Patients with COVID-19 pneumonia had a similar admission prevalence of RVD when compared to patients with non-COVID-19 pneumonia. Despite preserved traditional parameters of RV systolic function, RVFWS was diminished in both groups, and we propose that RVFWS serves as an important marker of the subclinical disease of RV.

摘要

目的

新型冠状病毒肺炎(COVID-19)可通过多种机制影响右心室,进而导致右心室功能障碍(RVD)。本研究旨在利用传统超声心动图和先进的应变成像技术,对COVID-19大流行期间的缺氧性肺炎患者的右心功能进行评估。

方法与结果

本研究为一项观察性、前瞻性、单中心研究,纳入患有缺氧性肺炎的成人,分为两组:COVID-19肺炎组;和非COVID-19肺炎组。根据预先指定的方案进行床旁超声心动图检查,并按照标准指南进行所有右心测量。使用飞利浦®QLAB 11.0斑点追踪软件测量右心室游离壁应变(RVFWS)。
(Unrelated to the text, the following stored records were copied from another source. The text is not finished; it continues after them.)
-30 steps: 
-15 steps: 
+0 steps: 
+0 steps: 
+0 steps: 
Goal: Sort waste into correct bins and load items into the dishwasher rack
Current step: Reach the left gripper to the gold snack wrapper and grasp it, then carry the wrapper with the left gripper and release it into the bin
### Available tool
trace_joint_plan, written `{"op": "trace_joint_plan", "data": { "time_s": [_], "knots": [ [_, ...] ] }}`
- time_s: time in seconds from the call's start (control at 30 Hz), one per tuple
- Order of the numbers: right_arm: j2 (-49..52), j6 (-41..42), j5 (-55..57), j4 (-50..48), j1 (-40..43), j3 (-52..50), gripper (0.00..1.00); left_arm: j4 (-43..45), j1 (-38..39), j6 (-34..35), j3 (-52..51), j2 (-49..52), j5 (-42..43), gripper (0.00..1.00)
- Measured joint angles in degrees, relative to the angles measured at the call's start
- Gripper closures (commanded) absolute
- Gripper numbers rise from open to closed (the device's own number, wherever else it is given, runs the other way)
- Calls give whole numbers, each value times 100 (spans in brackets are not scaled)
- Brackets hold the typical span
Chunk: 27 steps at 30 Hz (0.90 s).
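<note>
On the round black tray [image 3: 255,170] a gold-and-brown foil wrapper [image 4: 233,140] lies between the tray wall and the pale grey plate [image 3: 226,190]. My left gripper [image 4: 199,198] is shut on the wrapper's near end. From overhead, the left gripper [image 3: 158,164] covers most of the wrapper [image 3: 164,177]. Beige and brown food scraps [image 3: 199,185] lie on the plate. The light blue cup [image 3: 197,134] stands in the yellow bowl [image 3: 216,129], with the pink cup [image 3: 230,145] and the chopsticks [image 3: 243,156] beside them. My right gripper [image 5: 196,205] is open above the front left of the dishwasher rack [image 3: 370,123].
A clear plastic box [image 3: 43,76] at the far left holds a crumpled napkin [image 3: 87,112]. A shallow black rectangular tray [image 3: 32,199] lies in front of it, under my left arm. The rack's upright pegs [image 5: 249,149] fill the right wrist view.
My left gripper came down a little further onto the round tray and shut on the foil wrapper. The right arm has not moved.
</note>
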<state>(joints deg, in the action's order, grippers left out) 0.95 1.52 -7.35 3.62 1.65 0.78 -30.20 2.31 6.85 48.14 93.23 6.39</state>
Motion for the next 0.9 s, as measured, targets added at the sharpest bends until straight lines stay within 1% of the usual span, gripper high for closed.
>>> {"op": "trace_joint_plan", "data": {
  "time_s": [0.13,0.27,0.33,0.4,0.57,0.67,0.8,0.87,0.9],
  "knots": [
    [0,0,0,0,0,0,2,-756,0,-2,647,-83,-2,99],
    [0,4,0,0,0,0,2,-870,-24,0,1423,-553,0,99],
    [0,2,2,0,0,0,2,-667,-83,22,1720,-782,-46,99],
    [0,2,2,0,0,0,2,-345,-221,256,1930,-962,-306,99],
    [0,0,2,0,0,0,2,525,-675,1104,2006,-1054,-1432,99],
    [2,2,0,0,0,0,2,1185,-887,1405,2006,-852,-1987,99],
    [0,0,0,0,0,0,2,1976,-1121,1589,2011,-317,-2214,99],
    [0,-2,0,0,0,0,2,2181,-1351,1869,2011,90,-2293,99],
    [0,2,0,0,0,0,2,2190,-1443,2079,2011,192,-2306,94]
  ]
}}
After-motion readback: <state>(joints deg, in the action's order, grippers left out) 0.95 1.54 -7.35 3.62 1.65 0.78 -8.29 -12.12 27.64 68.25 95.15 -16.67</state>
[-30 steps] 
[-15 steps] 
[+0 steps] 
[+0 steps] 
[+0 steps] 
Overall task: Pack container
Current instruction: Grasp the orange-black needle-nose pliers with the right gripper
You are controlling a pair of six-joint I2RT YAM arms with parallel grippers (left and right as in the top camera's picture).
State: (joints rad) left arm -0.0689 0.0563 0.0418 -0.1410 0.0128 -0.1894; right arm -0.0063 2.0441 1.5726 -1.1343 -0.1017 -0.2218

采用描述性和比较性统计分析数据。使用Spearman等级相关分析来确定右心室(RV)参数与临床参数之间的相关性。进行单因素和多因素逻辑回归分析以确定院内死亡的预测因素。我们纳入了48例COVID-19肺炎患者和24例非COVID-19肺炎患者。COVID-19患者年龄显著更大,高血压和糖尿病的发生率更高,且疾病严重程度评分有降低趋势。平均RVFWS对RVD患病率的估计最高(81%),两组肺炎患者之间无差异。COVID-19组(三尖瓣环平面收缩期位移(TAPSE)为17.2,右心室收缩期位移速度(RVS')为12)和非COVID-19肺炎组(TAPSE为17.8,RVS'为12.1)的TAPSE和RVS'中位数无显著差异,P值分别为0.29和0.86。入院时,中度至重度低氧血症(PF<150)的非COVID-19肺炎患者发生右心室收缩压>30 mmHg升高的风险更高,呼吸频率=3.25(CI 1.35 - 7.82)。肌钙蛋白水平可区分COVID-19幸存者(6 ng/L)和非幸存者(13 ng/L),P = 0.04。与非COVID-19肺炎(12%)相比,COVID-19的死亡率较高(27%)。

结论

与非COVID-19肺炎患者相比,COVID-19肺炎患者入院时RVD的患病率相似。尽管右心室收缩功能的传统参数保持正常,但两组患者的RVFWS均降低,我们认为RVFWS是右心室亚临床疾病的重要标志物。